DATA EXTRACTS START
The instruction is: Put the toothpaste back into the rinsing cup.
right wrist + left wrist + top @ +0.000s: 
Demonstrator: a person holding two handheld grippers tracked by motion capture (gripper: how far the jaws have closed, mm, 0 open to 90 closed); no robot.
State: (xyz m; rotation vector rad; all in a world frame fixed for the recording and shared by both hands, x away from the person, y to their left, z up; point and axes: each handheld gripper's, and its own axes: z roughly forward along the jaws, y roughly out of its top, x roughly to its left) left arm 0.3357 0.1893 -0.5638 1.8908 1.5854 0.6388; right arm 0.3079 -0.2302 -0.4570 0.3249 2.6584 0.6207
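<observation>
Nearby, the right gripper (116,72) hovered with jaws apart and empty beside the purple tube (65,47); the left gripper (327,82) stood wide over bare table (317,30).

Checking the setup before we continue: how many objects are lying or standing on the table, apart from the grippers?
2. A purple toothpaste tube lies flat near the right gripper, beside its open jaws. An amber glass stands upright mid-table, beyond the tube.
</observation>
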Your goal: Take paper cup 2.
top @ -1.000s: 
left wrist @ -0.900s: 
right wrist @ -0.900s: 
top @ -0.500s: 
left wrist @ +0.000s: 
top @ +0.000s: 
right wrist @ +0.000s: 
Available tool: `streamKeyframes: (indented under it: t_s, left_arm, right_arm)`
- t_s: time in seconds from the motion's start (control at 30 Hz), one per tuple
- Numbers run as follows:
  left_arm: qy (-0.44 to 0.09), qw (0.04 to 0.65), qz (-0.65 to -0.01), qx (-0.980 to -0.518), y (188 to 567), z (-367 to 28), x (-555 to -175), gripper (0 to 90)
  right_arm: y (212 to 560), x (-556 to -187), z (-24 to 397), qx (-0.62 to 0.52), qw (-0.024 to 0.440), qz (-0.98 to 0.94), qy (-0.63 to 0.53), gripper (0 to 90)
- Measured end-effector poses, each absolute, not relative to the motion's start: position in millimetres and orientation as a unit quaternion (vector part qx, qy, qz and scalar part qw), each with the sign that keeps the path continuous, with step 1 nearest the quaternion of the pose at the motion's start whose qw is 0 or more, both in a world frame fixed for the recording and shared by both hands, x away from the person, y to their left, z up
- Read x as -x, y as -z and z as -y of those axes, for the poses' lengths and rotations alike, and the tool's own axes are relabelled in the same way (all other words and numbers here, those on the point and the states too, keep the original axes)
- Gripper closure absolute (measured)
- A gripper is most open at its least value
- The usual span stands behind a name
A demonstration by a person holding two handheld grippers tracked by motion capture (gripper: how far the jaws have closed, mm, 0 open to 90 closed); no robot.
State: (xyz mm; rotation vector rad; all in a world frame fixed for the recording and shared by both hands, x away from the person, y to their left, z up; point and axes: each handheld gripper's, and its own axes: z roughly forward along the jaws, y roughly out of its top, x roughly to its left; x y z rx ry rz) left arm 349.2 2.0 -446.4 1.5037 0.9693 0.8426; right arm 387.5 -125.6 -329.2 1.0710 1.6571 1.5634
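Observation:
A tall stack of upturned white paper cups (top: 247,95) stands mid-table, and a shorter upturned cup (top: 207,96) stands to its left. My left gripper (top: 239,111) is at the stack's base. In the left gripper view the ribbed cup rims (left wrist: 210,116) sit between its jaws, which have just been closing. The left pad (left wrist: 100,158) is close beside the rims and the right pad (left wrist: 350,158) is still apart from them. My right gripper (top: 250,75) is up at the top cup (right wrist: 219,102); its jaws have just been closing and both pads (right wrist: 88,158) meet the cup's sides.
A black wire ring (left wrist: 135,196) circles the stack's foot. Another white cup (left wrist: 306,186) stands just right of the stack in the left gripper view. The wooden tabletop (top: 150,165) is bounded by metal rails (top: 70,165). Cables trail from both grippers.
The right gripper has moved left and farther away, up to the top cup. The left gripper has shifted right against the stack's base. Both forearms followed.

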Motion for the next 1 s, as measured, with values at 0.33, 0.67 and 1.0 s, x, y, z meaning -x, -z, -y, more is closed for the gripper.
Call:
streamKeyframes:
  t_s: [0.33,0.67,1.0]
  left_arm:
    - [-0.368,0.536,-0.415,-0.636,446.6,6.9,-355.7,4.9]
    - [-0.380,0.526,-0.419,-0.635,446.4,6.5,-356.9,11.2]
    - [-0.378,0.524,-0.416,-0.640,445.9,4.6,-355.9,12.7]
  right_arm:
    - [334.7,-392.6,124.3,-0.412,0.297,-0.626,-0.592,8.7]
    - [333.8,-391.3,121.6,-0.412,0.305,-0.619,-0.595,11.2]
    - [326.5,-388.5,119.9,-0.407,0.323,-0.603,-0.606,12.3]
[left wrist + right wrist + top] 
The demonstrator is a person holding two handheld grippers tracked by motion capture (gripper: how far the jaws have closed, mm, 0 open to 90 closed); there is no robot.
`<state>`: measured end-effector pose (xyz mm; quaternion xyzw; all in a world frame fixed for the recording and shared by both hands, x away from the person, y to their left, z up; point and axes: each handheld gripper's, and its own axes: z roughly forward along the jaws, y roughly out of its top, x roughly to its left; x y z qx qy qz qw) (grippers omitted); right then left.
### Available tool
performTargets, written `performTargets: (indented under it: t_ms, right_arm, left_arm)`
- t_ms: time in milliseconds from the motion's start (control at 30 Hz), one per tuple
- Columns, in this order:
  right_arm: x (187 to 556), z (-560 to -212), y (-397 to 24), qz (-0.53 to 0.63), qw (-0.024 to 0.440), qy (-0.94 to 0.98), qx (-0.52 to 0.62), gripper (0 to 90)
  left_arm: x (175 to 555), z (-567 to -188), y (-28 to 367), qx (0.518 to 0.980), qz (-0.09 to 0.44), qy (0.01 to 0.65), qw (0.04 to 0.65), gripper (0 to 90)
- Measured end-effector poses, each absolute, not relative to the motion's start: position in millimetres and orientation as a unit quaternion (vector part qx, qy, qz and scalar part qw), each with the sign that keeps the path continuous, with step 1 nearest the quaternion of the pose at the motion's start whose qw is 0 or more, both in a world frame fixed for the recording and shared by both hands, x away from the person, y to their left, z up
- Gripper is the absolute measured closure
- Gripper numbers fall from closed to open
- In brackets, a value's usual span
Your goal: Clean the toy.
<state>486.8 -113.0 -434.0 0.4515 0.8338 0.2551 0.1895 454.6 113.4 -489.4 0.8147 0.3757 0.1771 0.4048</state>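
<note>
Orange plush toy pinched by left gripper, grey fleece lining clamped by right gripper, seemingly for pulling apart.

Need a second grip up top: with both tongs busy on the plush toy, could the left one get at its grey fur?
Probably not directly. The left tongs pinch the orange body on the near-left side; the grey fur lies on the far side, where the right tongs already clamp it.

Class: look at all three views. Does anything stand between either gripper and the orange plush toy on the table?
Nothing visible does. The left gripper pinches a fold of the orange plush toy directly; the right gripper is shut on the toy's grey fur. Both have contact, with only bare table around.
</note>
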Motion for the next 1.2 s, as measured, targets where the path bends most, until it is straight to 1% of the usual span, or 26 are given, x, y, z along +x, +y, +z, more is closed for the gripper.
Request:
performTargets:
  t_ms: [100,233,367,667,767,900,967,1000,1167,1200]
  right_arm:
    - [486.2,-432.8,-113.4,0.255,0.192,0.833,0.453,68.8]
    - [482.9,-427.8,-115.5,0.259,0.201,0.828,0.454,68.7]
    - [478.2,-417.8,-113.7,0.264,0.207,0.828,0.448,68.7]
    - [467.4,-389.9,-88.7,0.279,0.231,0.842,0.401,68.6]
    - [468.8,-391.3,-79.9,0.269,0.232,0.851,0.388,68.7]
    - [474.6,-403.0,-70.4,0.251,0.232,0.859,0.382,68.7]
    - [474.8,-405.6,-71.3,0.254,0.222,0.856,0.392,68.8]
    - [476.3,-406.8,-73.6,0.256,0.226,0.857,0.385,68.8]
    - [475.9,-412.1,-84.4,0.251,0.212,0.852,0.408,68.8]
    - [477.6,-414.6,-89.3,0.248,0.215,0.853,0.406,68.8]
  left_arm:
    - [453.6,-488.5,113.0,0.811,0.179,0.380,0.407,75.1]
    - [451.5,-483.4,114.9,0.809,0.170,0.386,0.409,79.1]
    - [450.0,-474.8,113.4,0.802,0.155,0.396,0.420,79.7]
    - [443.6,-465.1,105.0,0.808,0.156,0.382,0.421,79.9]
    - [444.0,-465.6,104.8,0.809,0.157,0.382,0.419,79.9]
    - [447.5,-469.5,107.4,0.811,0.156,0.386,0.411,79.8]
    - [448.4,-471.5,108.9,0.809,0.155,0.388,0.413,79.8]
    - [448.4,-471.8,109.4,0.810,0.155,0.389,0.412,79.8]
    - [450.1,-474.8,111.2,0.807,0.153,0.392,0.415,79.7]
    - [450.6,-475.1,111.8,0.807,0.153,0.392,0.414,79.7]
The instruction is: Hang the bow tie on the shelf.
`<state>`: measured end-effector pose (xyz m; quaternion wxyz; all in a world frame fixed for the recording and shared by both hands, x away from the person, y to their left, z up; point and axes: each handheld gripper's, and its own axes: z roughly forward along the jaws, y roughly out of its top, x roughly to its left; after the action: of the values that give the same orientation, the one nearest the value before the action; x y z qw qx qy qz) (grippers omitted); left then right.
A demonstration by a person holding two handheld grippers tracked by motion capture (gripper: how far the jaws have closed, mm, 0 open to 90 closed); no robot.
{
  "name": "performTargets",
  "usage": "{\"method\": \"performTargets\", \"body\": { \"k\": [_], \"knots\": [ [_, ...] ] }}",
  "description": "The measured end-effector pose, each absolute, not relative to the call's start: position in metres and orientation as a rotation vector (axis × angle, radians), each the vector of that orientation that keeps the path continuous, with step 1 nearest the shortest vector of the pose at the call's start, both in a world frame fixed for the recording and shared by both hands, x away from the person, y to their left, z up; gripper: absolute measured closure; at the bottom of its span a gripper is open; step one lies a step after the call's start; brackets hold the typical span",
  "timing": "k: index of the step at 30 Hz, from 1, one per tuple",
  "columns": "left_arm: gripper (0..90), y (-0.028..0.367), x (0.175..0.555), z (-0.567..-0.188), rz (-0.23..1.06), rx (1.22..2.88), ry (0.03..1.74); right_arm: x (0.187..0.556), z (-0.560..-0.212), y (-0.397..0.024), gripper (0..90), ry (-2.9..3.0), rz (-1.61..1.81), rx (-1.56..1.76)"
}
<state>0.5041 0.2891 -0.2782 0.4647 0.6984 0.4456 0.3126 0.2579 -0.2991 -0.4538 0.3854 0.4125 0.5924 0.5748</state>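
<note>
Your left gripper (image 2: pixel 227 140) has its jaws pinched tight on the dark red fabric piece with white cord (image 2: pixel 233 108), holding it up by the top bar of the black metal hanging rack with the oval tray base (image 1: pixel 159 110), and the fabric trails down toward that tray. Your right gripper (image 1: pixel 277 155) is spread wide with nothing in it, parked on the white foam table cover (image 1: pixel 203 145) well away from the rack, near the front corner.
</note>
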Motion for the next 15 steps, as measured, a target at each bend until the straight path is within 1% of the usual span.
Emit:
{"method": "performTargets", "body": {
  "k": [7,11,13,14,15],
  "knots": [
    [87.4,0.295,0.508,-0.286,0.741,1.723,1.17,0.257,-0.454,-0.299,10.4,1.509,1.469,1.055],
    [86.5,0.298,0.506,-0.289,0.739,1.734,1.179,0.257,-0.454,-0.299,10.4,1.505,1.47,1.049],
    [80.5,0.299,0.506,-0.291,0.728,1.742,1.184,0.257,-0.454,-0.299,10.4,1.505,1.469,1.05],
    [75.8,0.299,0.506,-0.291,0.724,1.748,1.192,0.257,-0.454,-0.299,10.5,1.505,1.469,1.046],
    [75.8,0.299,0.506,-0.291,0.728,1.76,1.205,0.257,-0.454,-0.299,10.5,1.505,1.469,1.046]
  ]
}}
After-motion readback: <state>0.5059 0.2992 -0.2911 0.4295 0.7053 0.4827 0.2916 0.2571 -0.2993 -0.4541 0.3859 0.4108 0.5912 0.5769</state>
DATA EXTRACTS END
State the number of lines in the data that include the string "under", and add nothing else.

2